### Exercise aim
Return exactly the lines of the records below, starting at the line that contains "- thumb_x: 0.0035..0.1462" and ending at the line that contains "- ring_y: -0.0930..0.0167", with both of those lines kept.

Stored items:
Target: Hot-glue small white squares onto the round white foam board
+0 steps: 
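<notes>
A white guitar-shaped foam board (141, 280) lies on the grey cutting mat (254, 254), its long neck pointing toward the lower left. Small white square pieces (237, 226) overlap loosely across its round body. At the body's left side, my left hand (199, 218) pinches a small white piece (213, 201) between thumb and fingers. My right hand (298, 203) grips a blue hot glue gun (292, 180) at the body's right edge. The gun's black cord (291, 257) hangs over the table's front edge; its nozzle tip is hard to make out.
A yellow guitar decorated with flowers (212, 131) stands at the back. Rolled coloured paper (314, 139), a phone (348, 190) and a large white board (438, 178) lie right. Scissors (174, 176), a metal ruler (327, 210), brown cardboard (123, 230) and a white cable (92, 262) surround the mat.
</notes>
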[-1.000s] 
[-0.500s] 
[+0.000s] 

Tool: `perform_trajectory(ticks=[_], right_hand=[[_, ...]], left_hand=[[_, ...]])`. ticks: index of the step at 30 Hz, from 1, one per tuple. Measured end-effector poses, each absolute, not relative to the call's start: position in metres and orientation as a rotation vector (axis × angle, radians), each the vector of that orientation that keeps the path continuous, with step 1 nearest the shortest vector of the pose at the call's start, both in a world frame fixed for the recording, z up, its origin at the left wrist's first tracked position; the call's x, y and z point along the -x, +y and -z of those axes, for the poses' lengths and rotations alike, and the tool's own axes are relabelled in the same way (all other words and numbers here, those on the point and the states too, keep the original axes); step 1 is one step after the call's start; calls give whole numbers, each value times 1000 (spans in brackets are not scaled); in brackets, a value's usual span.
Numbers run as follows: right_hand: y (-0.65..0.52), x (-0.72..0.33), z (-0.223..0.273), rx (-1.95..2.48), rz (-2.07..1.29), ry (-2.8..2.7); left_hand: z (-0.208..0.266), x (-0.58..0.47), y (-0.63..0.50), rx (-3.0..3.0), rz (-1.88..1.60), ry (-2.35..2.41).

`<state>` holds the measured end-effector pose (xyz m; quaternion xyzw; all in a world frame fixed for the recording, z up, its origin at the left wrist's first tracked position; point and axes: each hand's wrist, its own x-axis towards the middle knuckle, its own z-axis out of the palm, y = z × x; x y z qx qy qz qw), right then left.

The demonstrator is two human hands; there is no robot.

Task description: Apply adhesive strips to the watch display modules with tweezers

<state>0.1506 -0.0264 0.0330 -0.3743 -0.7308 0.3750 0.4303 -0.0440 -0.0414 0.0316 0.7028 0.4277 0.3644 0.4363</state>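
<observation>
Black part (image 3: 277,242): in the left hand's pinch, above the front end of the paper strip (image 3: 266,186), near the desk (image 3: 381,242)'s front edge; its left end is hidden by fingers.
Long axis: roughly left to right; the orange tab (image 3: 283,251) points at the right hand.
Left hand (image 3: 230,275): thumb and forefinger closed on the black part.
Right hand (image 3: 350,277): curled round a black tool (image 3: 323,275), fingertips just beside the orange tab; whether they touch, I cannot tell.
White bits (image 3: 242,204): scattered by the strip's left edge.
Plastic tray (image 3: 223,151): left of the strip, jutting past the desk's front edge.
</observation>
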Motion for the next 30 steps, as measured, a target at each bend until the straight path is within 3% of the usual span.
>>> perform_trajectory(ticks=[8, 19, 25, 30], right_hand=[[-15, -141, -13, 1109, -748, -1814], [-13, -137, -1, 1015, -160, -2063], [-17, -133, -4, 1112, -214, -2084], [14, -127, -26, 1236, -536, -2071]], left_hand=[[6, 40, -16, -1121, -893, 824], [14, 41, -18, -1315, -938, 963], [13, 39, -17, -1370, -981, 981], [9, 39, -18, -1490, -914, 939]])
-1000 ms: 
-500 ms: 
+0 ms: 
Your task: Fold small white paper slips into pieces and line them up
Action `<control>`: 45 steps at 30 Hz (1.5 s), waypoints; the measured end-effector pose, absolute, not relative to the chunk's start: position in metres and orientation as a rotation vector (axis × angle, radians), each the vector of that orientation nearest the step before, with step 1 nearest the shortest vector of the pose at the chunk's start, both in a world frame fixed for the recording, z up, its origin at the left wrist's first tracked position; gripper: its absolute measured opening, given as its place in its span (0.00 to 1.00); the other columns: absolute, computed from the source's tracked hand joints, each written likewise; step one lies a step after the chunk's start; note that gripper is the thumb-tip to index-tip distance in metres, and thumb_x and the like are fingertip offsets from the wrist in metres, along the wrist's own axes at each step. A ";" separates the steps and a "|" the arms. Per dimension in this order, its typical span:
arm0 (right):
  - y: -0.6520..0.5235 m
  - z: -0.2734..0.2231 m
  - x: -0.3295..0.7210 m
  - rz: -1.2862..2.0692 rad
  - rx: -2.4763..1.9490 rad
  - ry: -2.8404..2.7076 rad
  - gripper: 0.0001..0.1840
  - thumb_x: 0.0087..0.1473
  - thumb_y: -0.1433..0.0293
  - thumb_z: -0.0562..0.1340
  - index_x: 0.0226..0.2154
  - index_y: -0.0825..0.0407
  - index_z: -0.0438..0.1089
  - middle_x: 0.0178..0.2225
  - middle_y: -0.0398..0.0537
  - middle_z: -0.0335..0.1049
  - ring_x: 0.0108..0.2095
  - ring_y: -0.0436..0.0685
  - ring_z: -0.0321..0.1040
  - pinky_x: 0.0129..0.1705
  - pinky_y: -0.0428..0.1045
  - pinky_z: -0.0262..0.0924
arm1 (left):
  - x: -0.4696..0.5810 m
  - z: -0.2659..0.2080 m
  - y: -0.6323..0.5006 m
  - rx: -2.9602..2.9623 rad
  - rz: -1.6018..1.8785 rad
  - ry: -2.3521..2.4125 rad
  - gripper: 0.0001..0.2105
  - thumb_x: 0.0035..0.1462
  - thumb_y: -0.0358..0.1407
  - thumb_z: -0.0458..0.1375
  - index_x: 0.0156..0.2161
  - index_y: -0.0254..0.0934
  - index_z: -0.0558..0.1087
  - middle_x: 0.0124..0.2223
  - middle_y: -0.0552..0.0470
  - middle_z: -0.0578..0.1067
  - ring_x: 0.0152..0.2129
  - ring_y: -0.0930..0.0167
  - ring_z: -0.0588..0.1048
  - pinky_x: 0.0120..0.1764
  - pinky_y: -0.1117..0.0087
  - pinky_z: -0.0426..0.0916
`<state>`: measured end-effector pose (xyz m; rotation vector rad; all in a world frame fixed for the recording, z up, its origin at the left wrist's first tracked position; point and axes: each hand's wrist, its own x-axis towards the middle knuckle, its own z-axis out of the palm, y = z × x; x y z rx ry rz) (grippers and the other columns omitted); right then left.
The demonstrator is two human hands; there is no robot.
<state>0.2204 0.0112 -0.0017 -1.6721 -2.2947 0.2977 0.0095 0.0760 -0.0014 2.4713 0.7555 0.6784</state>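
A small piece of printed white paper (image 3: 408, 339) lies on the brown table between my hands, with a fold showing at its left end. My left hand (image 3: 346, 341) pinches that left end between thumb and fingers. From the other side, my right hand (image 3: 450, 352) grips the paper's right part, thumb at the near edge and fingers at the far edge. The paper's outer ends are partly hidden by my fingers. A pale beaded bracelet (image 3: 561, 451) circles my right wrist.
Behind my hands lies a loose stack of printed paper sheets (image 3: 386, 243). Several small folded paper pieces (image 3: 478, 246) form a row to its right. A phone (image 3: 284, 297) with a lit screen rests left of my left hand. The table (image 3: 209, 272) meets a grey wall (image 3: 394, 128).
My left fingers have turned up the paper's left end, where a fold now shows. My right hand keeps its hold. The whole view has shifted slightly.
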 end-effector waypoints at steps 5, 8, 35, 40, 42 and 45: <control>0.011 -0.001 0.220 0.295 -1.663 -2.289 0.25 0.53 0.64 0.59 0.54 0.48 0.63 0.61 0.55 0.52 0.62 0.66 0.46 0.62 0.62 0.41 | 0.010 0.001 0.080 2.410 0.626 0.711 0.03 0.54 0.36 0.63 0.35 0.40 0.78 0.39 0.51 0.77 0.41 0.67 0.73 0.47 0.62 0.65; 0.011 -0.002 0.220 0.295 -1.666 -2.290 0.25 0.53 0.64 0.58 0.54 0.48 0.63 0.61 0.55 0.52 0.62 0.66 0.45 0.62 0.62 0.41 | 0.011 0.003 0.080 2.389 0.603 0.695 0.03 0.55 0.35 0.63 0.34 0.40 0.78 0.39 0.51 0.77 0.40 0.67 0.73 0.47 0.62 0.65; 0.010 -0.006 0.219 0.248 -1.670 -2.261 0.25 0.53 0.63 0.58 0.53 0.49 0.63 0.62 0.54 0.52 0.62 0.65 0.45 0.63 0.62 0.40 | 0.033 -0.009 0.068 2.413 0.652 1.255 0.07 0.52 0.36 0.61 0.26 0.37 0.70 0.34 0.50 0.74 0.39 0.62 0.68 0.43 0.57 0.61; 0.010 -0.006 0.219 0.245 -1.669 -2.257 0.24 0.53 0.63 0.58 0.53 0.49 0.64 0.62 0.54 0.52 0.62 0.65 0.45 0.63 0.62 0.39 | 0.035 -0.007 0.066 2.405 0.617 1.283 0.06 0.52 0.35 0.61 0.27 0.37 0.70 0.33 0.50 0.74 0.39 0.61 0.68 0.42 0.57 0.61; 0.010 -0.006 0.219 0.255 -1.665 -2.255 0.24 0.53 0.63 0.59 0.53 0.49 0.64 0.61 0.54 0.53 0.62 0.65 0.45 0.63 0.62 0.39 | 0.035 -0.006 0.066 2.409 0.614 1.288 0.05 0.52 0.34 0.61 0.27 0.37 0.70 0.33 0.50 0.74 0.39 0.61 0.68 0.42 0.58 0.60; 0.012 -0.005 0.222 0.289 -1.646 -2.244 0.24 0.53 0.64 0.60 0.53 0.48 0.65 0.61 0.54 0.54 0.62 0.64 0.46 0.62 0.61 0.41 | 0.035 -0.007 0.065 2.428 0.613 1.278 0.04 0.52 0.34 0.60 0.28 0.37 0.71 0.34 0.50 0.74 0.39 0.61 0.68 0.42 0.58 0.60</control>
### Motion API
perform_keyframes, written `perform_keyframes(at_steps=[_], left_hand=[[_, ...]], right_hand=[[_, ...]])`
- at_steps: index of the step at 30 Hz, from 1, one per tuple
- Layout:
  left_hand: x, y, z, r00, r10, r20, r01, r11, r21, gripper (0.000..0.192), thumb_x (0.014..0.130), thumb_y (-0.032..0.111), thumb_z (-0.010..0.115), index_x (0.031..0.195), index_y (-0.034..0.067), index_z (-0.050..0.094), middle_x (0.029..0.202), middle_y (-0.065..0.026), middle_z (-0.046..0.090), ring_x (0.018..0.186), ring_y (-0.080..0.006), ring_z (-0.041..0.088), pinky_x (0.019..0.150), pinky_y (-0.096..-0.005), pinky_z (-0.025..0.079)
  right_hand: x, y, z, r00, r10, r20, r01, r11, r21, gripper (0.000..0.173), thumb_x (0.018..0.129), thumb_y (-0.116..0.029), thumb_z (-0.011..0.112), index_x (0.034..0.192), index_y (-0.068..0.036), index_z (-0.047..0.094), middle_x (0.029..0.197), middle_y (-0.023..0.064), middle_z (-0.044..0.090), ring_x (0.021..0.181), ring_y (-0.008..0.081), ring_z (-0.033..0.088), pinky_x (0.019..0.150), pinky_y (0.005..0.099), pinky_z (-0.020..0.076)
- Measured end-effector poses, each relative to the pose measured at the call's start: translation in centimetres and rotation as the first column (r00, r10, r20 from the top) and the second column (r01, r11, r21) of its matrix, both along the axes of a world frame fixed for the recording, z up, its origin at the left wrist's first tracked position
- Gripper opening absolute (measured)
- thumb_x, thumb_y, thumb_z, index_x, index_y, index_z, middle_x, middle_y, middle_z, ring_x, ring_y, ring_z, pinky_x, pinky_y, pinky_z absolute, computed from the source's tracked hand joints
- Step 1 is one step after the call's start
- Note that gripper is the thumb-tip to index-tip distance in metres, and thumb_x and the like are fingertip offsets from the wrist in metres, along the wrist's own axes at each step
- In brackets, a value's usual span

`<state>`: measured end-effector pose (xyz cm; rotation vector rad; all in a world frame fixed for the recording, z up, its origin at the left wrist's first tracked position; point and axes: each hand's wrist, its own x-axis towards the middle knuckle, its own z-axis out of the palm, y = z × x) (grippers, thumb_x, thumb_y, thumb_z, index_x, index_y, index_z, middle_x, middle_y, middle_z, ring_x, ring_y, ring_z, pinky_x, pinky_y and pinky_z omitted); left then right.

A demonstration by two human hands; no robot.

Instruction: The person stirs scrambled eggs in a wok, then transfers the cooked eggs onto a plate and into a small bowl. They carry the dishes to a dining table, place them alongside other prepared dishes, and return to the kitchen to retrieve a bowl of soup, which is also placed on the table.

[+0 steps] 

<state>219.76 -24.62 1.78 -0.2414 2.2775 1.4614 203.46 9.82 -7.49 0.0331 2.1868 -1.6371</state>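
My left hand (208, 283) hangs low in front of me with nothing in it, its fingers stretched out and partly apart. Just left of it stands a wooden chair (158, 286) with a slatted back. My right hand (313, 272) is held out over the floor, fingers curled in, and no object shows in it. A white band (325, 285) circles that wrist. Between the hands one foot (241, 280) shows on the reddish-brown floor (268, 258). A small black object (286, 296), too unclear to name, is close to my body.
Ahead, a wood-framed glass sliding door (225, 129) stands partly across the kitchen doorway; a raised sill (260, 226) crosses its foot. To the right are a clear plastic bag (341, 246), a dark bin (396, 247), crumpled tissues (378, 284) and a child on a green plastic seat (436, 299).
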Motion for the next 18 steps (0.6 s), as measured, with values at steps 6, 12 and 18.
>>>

### Result for this exercise
  - thumb_x: 0.0035..0.1462
  - thumb_y: -0.0358..0.1407
  - thumb_z: -0.0458..0.1375
  - index_x: 0.0156..0.2161
  - index_y: -0.0254..0.0934
  - index_z: -0.0558..0.1087
  - middle_x: 0.0124..0.2223
  - middle_y: -0.0552..0.0470
  - middle_z: -0.0578..0.1067
  - ring_x: 0.0152..0.2129
  - ring_y: -0.0930..0.0167

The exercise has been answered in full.